> **Exercise details**: Return the lines exactly as they stand, from the first of the material through the line containing "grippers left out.".

> **Data excerpt**:
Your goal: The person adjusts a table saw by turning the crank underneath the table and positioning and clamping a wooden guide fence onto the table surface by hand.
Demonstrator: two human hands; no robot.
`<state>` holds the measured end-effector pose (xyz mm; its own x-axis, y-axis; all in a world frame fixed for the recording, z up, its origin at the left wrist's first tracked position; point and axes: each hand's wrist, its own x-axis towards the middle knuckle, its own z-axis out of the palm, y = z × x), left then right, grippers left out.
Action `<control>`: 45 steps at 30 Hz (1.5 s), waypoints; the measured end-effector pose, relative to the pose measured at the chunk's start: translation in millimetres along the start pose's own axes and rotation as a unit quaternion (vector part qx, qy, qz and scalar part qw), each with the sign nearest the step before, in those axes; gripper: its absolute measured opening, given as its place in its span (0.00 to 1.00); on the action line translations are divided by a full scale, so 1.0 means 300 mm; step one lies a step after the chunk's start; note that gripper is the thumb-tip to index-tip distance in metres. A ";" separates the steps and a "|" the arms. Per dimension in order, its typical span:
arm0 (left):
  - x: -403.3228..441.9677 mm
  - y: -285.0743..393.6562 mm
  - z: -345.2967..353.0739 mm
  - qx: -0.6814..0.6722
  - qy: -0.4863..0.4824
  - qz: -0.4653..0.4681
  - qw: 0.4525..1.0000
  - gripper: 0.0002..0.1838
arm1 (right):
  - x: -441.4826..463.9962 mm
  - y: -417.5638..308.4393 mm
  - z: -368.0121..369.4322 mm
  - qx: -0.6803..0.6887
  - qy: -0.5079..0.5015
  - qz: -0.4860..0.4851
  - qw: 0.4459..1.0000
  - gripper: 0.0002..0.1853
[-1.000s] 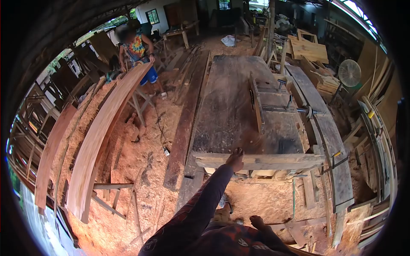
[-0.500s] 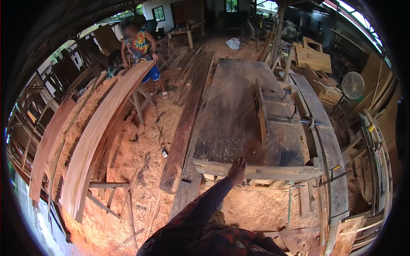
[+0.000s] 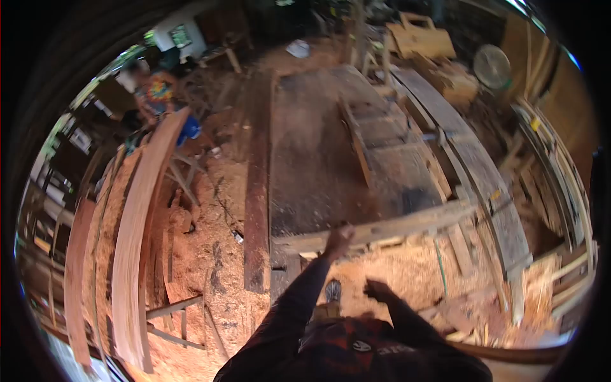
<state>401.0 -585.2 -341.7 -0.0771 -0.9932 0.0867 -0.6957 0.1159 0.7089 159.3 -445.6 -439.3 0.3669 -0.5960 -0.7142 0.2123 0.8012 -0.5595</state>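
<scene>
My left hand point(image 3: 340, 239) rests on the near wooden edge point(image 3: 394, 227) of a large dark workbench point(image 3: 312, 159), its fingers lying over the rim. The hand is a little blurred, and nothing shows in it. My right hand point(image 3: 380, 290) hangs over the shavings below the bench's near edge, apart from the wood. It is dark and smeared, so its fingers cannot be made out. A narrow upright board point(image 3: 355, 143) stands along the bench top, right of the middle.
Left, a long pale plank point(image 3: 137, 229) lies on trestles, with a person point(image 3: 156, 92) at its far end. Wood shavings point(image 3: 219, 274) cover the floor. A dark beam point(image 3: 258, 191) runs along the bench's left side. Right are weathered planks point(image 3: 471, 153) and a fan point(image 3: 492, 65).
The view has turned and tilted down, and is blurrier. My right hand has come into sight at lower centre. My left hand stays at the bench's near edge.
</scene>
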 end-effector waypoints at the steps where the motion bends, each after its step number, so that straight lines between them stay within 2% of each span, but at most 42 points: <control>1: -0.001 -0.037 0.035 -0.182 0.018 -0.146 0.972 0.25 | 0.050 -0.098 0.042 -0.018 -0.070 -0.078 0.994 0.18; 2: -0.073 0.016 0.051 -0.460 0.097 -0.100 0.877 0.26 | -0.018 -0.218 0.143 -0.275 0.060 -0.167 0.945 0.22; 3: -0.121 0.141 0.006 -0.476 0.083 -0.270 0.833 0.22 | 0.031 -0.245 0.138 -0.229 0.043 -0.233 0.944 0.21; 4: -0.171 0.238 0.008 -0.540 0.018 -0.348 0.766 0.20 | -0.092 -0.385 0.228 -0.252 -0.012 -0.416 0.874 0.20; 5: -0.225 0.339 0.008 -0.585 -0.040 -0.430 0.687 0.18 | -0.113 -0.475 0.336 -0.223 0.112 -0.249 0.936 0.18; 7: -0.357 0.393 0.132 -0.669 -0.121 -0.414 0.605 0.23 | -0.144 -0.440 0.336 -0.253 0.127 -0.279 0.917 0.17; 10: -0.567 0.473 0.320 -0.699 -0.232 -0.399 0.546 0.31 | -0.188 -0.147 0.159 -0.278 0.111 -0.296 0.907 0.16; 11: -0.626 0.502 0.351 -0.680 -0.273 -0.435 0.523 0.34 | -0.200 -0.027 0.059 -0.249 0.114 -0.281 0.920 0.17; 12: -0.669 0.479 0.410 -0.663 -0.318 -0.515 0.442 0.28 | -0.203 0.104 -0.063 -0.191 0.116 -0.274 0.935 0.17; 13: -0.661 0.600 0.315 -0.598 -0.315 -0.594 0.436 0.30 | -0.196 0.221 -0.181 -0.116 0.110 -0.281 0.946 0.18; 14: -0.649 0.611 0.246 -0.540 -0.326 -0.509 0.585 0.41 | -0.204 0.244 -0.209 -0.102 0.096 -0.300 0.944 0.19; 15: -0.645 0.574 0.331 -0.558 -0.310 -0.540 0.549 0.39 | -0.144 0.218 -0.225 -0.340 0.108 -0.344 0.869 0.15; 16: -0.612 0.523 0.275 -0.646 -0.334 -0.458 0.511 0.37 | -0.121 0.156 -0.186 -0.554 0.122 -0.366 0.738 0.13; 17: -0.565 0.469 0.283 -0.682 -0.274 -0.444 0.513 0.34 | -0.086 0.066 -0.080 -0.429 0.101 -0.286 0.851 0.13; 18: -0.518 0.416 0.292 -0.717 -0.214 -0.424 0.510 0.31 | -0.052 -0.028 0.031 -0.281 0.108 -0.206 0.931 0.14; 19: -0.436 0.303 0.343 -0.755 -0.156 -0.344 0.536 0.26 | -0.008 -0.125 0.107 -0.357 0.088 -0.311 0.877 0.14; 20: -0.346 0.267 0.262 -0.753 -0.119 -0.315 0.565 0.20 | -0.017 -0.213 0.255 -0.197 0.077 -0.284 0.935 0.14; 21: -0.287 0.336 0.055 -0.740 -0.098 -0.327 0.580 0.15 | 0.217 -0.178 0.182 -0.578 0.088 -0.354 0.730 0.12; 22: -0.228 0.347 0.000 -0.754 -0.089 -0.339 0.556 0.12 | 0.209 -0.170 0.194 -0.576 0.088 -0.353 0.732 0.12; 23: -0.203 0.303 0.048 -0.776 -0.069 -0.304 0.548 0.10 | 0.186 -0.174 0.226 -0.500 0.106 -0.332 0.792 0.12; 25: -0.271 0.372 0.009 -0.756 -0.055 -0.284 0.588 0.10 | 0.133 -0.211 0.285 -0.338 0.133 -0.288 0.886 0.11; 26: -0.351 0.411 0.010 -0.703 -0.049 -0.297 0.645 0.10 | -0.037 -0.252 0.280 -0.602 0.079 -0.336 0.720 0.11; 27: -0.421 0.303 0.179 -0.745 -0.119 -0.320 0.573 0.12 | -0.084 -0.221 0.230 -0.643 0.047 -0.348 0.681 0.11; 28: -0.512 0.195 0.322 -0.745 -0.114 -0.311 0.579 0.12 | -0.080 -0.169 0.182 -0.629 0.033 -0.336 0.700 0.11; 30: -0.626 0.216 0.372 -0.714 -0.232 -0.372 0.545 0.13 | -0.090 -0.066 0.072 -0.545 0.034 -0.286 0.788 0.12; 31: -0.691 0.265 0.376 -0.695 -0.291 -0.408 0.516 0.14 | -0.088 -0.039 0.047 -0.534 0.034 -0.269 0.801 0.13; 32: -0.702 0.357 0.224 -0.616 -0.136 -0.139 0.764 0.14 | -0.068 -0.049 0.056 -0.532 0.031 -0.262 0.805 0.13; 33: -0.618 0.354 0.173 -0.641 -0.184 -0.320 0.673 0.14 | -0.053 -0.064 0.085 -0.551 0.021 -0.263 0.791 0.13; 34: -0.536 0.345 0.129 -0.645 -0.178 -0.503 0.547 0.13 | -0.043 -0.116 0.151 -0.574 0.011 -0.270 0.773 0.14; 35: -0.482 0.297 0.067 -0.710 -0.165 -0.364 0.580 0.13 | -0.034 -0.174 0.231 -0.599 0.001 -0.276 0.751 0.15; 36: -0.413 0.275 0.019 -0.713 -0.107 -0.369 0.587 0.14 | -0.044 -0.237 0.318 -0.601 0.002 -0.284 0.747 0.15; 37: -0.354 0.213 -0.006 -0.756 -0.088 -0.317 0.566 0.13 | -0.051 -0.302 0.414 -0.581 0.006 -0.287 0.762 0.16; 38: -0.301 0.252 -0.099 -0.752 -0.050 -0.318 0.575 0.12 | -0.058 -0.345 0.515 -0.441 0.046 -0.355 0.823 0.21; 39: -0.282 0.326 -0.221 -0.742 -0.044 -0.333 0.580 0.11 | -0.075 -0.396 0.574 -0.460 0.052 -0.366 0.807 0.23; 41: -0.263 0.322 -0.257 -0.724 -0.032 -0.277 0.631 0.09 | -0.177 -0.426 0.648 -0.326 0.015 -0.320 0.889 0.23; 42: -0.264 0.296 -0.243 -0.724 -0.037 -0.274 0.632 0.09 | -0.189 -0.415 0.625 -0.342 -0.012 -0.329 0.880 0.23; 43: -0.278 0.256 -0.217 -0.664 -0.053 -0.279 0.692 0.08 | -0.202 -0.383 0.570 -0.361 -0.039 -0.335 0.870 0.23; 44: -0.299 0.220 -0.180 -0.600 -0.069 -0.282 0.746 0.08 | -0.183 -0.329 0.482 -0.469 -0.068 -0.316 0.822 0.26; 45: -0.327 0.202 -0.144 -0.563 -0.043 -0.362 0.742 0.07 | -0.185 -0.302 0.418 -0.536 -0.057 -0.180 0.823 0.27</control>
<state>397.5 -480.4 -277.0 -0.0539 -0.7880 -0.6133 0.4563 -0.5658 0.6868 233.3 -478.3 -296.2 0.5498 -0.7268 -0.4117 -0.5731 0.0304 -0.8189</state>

> **Response to the task**:
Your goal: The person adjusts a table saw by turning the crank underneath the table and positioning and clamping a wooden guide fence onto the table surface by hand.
Demonstrator: two human hands; no robot.
`<state>` holds the measured end-effector pose (xyz mm; its own x-axis, y-axis; all in a world frame fixed for the recording, z up, its origin at the left wrist's first tracked position; point and axes: each hand's wrist, its own x-axis towards the middle knuckle, its own z-axis out of the palm, y = z × x), left then right, grippers left out.

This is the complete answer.